It's lighter by about 95 pounds compared to the outgoing 350Z, has 30 more horsepower, and, well, the numbers speak for themselves...
- Let's be honest, most people do care more about how a car looks than it's stats.
- One more car related one. The Mopar Community universally said They Changed It Now It Sucks with a little Ruined FOREVER when it was revealed that the Dodge Charger
would be resurrected... as a four-door sedan. Massive amounts of Fan Dumb ensued, never mind that the nameplate was defiled previously, that the Charger sedan is RWD and has a Hemi (not quite) like its celebrated predecessor, and that making the Charger a sedan instead of a muscle car gave Dodge the avenue to bring back another muscle car classic... needless to say, once the Challenger was brought back, all was forgiven.

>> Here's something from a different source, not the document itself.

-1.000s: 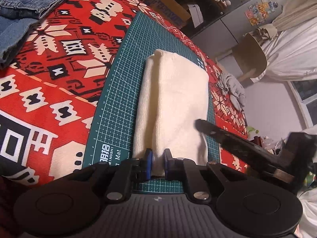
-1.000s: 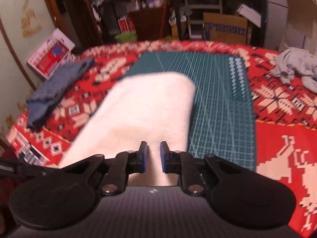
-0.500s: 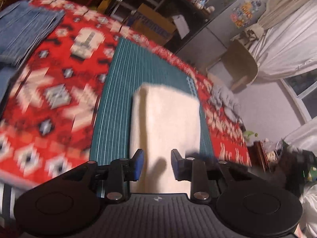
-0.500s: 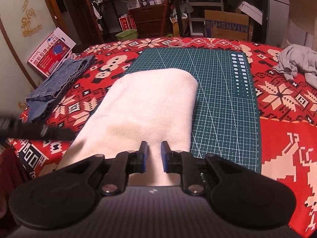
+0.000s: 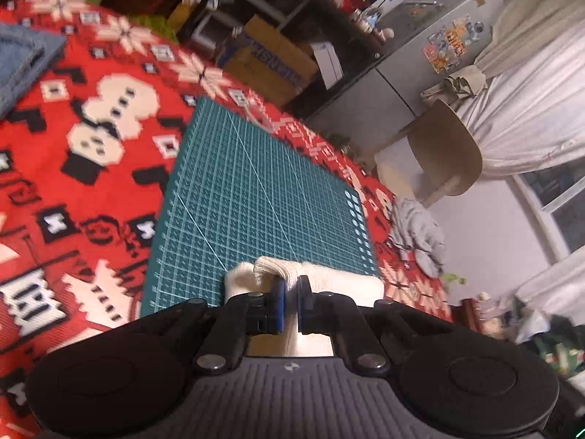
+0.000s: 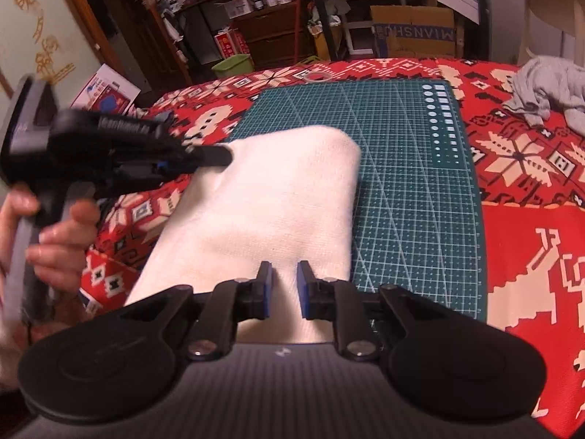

- If someone sat somewhere just once where you normally do, even though there's nothing which makes it 'yours' in anyway, you probably felt a bit annoyed.
- The sheer number of references to most dubs of anime as "Macekres" on this very wiki. Sure, I can think of some anime that fit that bill to a T (the 4Kids version of One Piece), but ye gods.
- On that note, most everyone here constantly complains about even the most minor bit of Adaptation Decay. Because a movie that takes one small detail out of the book it's based on can't be loved or seen as a classic or good in its own right by anyone. Ever.
- When radio stations change formats, there will always be people complaining about the changes. I give you: Rob Sherwood's Story
. The radio station in question is one of that market's most fondly-remembered stations, I might add...
- Opal Fruits turning into Starburst, and combining Lemon and Lime together to allow space for the blackcurrant.
- There's a certain amount of backlash against the switchover to digital cable, both that it's happening, and that it's not happening fast enough.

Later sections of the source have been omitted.